● **Work instruction**:
Please copy the lines below exactly, from the first one through the line showing "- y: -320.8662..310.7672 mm".

● **Recorded data**:
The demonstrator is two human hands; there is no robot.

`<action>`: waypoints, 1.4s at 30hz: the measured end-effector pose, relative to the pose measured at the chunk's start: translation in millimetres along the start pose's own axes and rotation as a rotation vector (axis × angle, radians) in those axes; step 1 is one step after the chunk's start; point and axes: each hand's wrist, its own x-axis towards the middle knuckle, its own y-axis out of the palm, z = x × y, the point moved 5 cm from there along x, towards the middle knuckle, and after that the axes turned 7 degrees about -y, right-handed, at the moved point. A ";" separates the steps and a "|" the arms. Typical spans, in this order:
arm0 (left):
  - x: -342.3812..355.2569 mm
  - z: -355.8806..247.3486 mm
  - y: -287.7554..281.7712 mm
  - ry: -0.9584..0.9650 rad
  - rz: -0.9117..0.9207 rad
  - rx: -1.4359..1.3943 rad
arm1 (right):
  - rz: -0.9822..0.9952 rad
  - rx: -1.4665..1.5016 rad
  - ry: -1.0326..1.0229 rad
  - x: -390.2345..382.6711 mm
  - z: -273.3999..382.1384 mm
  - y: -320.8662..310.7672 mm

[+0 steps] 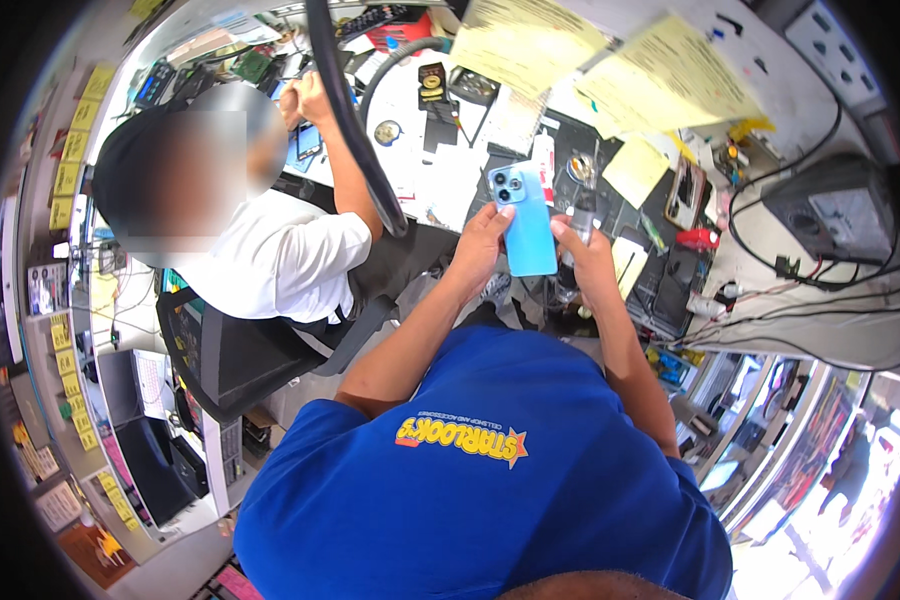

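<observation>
A light blue smartphone [530, 240] is held upright in front of me, its back with the camera module showing. My left hand [485, 240] grips its left edge, thumb on the back. My right hand [582, 250] is closed at its right edge, thumb against it; the other fingers are partly hidden. Just behind that hand is a long shiny dark object [580, 208] that I cannot make out. Beyond the phone lie white papers [410, 170] and a yellow paper [635, 170] on a cluttered dark work mat [650, 240].
A co-worker in a white shirt [280, 250] sits on a black chair [210, 365] at left, hands [305, 98] over the desk. A thick black cable [355, 130] hangs between us. A power supply [820, 210] with wires stands at right; shelving [65, 330] lines the far left.
</observation>
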 end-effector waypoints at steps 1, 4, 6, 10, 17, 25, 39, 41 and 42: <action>5.0 -0.9 -4.4 0.008 -0.027 -0.101 | 0.004 0.030 0.016 -1.7 3.0 2.3; 33.3 -14.8 -34.4 0.101 -0.167 -0.230 | -0.021 0.051 0.035 -3.1 -3.3 -1.2; 60.3 -22.0 -65.1 0.103 -0.138 -0.278 | -0.020 0.037 0.050 -7.5 -1.8 -2.8; 91.5 -42.1 -77.9 0.084 0.247 -0.565 | -0.006 -0.050 0.044 -10.5 -0.4 -4.3; 127.3 -87.2 -81.3 0.177 0.426 -0.671 | -0.019 -0.112 0.110 -12.6 -2.6 -7.1; 176.1 -83.7 -115.6 0.181 0.119 -0.577 | -0.049 -0.158 0.128 -11.1 -16.9 -17.7; 214.8 -129.9 -167.6 0.495 -0.757 0.332 | -0.053 -0.236 0.130 -18.1 -13.2 -1.5; 216.2 -130.6 -156.3 0.439 -0.773 0.412 | -0.078 -0.242 0.129 -20.5 -17.1 -6.9; 215.8 -130.1 -148.6 0.396 -0.752 0.426 | -0.090 -0.244 0.125 -22.7 -17.4 -8.9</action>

● **Task answer**:
The demonstrator is two human hands; there is no robot.

`<action>`: waypoints, 1.4s at 30hz: the measured end-effector pose, relative to the pose measured at the chunk's start: translation in millimetres along the start pose's own axes and rotation as a rotation vector (axis × angle, radians) in those axes; step 1 is one step after the chunk's start; point and axes: each hand's wrist, its own x-axis towards the middle knuckle, its own y-axis out of the palm, z = x × y, the point moved 5 cm from there along x, towards the middle knuckle, and after that the axes turned 7 degrees about -y, right-handed, at the moved point. A ";" separates the steps and a "|" the arms. Typical spans, in this order:
arm0 (left):
  - x: -342.3812..355.2569 mm
  - z: -355.8806..247.3486 mm
  - y: -287.7554..281.7712 mm
  - ry: -0.9584..0.9650 rad
  - rz: -0.9117..0.9207 rad
  - rx: -1.4359..1.3943 rad
arm1 (right):
  - rz: -0.9822..0.9952 rad
  - rx: -1.4665..1.5016 rad
  - ry: -1.0326..1.0229 rad
  - x: -390.2345..382.6711 mm
  - z: -273.3999..382.1384 mm
  - y: -320.8662..310.7672 mm

None of the exercise remains to be done.